Check every line below for the word "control" and show those that hold it.

========================

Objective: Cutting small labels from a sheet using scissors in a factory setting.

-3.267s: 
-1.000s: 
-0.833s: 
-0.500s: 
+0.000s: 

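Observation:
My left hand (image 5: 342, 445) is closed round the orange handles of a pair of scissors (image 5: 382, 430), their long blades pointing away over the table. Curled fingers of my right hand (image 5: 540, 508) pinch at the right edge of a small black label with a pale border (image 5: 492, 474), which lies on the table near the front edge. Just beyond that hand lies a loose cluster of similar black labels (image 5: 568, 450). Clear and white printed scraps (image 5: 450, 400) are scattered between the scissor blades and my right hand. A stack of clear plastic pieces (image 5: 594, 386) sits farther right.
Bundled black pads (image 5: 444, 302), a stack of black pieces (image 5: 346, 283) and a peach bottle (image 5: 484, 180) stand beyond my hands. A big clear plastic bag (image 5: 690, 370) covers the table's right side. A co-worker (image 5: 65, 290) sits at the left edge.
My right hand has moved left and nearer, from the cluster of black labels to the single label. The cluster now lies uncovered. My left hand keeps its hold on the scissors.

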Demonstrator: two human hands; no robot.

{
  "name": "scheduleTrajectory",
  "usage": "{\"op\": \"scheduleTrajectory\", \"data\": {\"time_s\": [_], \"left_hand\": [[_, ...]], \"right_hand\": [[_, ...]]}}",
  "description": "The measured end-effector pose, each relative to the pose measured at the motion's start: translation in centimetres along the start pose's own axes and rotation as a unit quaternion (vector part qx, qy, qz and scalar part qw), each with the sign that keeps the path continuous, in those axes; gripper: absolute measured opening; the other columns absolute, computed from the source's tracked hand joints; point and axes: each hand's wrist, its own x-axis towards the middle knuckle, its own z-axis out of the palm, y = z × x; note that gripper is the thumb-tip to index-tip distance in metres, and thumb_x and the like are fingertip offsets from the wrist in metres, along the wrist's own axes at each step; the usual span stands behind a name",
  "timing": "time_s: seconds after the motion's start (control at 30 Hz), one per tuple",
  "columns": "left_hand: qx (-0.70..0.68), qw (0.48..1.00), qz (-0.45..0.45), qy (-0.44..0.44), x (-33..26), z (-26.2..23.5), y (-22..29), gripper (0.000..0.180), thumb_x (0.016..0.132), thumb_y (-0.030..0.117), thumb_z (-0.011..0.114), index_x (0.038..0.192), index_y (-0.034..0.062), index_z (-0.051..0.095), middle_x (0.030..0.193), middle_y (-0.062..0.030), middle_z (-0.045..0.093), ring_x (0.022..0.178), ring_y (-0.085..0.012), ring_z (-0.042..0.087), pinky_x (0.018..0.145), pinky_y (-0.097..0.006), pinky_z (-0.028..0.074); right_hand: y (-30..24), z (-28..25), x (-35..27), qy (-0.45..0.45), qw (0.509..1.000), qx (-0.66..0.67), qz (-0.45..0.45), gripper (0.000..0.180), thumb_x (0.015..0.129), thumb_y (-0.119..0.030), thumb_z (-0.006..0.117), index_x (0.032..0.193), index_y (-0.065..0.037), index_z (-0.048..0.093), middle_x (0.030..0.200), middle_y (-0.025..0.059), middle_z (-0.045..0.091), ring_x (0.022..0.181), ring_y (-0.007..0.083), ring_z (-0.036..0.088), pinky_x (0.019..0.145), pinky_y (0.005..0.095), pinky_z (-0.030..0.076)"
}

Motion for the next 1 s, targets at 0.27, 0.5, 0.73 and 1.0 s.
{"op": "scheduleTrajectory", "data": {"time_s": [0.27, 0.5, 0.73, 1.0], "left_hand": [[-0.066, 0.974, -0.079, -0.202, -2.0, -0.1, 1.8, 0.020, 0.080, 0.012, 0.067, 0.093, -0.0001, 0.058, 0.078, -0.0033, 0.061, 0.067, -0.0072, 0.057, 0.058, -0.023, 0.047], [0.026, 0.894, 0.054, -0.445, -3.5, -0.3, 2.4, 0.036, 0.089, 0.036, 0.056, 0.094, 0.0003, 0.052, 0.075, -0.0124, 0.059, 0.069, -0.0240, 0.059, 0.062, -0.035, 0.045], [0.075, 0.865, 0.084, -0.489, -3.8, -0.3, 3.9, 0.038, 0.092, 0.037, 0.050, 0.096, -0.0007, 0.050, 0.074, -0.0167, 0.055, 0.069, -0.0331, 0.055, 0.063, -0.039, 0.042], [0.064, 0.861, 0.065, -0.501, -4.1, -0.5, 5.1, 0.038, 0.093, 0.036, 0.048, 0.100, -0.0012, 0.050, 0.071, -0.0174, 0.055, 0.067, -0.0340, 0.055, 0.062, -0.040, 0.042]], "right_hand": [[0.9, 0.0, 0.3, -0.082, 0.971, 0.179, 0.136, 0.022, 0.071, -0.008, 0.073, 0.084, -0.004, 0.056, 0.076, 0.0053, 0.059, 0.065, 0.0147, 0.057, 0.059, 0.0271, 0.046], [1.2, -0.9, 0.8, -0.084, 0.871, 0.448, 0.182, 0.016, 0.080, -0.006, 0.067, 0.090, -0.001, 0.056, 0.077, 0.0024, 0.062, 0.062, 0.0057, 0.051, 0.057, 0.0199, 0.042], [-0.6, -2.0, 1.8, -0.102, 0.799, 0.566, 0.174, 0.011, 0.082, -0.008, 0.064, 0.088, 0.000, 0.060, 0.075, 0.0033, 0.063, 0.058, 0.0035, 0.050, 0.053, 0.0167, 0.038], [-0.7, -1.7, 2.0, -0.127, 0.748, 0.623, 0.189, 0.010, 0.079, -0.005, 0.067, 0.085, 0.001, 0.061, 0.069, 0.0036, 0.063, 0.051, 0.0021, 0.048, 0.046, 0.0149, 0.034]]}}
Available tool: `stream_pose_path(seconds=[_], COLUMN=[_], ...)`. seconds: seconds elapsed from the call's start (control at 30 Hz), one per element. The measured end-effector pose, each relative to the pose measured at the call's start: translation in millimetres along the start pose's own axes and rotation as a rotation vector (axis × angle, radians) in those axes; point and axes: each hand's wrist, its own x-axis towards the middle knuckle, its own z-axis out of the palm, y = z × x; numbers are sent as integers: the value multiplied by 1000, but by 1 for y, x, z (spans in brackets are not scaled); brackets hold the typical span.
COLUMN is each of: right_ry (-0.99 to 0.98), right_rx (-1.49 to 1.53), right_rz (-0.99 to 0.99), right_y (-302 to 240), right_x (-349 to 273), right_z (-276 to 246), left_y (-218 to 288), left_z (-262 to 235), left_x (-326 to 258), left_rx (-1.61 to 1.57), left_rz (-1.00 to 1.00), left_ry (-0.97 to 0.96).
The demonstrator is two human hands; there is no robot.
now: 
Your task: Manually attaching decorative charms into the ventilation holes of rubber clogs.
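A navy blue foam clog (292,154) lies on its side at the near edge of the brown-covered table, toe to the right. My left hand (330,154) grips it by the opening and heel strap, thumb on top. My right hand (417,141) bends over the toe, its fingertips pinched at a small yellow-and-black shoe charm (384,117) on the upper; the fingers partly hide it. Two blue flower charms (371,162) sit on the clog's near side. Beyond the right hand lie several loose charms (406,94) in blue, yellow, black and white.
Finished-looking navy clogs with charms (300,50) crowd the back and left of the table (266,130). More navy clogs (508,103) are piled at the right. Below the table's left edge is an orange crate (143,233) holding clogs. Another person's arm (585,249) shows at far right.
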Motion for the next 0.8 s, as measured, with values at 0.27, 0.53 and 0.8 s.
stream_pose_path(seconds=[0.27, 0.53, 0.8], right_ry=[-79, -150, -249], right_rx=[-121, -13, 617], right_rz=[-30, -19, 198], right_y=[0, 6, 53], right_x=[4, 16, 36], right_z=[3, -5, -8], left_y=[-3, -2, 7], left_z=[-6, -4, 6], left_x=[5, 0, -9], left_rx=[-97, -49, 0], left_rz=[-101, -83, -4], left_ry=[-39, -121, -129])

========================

* REPLY TO THE TASK:
  "timing": "time_s: seconds after the motion's start (control at 30 Hz), one per tuple",
Available tool: `stream_pose_path(seconds=[_], COLUMN=[_], ...)`. seconds: seconds elapsed from the call's start (control at 30 Hz), one per element. The measured end-effector pose, each relative to the pose measured at the call's start: translation in millimetres along the start pose's own axes and rotation as a rotation vector (axis × angle, radians) in those axes; point and axes: each hand's wrist, its own x-axis towards the middle knuckle, its own z-axis out of the palm, y = z × x; numbers are sent as integers: the value multiplied by 1000, but by 1 for y, x, z (spans in brackets are not scaled); brackets hold the typical span.

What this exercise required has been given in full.